+++ AVAILABLE RECORDS +++

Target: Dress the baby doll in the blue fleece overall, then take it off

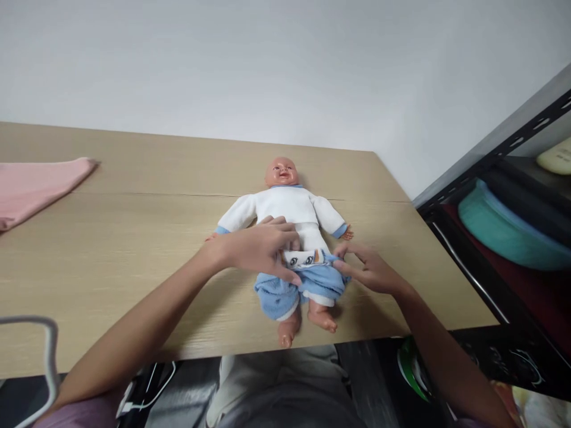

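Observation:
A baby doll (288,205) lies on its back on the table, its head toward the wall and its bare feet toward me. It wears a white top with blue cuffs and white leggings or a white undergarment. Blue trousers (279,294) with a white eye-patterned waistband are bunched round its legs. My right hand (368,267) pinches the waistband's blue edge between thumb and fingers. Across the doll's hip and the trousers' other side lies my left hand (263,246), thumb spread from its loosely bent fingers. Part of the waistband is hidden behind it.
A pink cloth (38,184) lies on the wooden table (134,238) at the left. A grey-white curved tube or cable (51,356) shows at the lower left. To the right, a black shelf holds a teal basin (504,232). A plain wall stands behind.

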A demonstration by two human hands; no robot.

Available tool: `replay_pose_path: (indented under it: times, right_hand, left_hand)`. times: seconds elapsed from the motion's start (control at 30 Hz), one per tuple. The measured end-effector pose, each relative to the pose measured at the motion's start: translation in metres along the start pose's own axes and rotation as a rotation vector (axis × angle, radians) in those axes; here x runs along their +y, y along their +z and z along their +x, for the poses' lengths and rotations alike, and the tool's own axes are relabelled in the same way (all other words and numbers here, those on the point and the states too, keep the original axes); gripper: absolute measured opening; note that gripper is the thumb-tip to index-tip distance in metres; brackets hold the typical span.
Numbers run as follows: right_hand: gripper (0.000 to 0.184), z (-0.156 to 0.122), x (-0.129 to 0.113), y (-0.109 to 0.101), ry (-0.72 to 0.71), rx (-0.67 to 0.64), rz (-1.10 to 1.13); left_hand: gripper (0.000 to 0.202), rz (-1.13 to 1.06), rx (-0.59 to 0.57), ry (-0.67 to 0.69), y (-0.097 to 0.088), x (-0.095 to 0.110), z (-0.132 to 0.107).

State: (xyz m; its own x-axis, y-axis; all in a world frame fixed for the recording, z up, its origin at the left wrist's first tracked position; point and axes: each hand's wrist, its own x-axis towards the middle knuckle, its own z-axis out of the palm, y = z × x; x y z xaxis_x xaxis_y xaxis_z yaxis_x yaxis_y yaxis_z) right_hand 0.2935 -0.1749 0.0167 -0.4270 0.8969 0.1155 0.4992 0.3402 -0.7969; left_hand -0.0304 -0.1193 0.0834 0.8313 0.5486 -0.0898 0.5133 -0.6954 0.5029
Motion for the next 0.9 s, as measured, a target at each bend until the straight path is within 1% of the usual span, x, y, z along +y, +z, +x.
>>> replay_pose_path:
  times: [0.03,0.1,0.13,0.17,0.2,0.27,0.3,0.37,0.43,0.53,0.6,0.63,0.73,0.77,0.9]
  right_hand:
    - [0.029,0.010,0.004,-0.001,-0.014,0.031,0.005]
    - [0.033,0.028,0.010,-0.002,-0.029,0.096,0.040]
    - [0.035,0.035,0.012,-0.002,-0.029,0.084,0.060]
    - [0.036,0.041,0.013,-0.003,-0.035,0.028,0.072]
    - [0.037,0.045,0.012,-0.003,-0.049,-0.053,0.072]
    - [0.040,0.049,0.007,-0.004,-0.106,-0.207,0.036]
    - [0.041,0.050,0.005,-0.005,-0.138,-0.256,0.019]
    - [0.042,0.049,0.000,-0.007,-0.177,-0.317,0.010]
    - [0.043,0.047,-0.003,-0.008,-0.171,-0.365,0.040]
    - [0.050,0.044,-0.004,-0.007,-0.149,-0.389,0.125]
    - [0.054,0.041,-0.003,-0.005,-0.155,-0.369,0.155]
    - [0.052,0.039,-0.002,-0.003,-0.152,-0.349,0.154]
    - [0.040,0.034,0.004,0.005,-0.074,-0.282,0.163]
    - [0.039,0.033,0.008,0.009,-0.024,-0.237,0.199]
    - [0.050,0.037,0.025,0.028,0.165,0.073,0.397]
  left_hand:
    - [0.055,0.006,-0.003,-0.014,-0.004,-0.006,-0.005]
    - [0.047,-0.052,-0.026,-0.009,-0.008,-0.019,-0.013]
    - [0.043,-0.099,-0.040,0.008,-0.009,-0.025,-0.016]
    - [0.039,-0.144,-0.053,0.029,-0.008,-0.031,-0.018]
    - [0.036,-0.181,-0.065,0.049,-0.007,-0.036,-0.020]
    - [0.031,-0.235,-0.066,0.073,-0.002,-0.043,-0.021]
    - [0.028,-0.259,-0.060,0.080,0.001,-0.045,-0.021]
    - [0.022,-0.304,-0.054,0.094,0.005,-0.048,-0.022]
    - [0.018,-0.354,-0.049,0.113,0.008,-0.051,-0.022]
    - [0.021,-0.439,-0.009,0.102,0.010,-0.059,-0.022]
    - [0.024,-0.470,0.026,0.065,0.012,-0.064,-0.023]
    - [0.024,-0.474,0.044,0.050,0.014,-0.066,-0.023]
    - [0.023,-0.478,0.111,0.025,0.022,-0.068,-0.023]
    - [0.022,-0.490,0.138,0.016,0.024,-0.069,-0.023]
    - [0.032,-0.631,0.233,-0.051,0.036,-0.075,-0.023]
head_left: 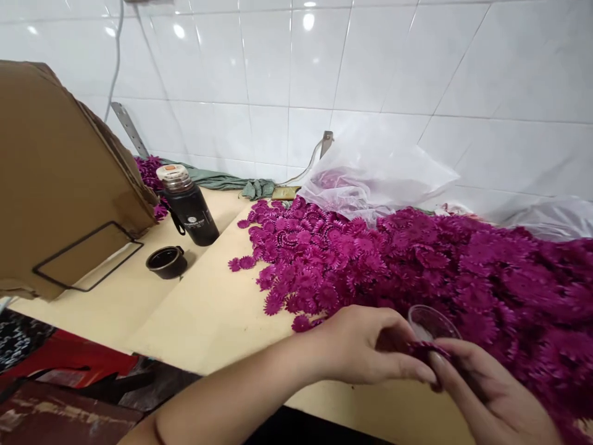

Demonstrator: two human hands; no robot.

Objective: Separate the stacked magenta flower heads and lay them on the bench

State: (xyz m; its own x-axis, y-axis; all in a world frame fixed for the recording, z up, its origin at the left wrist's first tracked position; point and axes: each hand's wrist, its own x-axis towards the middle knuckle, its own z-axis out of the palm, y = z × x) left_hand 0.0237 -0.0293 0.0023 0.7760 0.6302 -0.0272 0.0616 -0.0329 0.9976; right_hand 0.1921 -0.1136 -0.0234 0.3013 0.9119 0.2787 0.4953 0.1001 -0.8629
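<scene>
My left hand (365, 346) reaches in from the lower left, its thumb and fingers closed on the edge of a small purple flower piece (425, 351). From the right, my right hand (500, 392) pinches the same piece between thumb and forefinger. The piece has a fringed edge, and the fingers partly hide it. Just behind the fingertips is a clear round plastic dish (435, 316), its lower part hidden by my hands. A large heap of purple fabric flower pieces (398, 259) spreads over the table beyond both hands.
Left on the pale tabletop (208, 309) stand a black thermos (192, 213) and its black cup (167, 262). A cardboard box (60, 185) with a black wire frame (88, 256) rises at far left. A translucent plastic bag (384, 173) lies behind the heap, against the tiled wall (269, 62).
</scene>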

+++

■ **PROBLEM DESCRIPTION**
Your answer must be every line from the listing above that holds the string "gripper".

■ **RESPONSE AREA**
Available tool: `replay_pose_path: (indented under it: times, right_hand, left_hand)`. times: seconds elapsed from the motion's start (control at 30 Hz), one per tuple. The measured end-effector pose, each relative to the pose measured at the motion's start: translation in metres along the start pose's own axes and rotation as a rotation vector (axis × angle, radians) in those axes; here x runs along their +y, y along their +z and z along their +x, for the poses' lengths and rotations alike, and the tool's own axes are relabelled in the same way (all other words and numbers here, those on the point and the states too, keep the original axes); gripper: absolute measured opening; note that gripper is the thumb-tip to index-tip distance in metres; brackets hold the typical span.
Numbers run as follows: right_hand: gripper (0.000 to 0.184), z (-0.156 to 0.122), x (-0.129 to 0.113), y (-0.109 to 0.101), ry (-0.72 to 0.71), rx (-0.67 to 0.64), rz (-1.10 to 1.13); left_hand: gripper (0.000 to 0.202), rz (-1.13 to 1.06), rx (-0.59 to 0.57), ry (-0.67 to 0.69), y (-0.097 to 0.088), x (-0.095 to 0.110), z (-0.132 to 0.107).

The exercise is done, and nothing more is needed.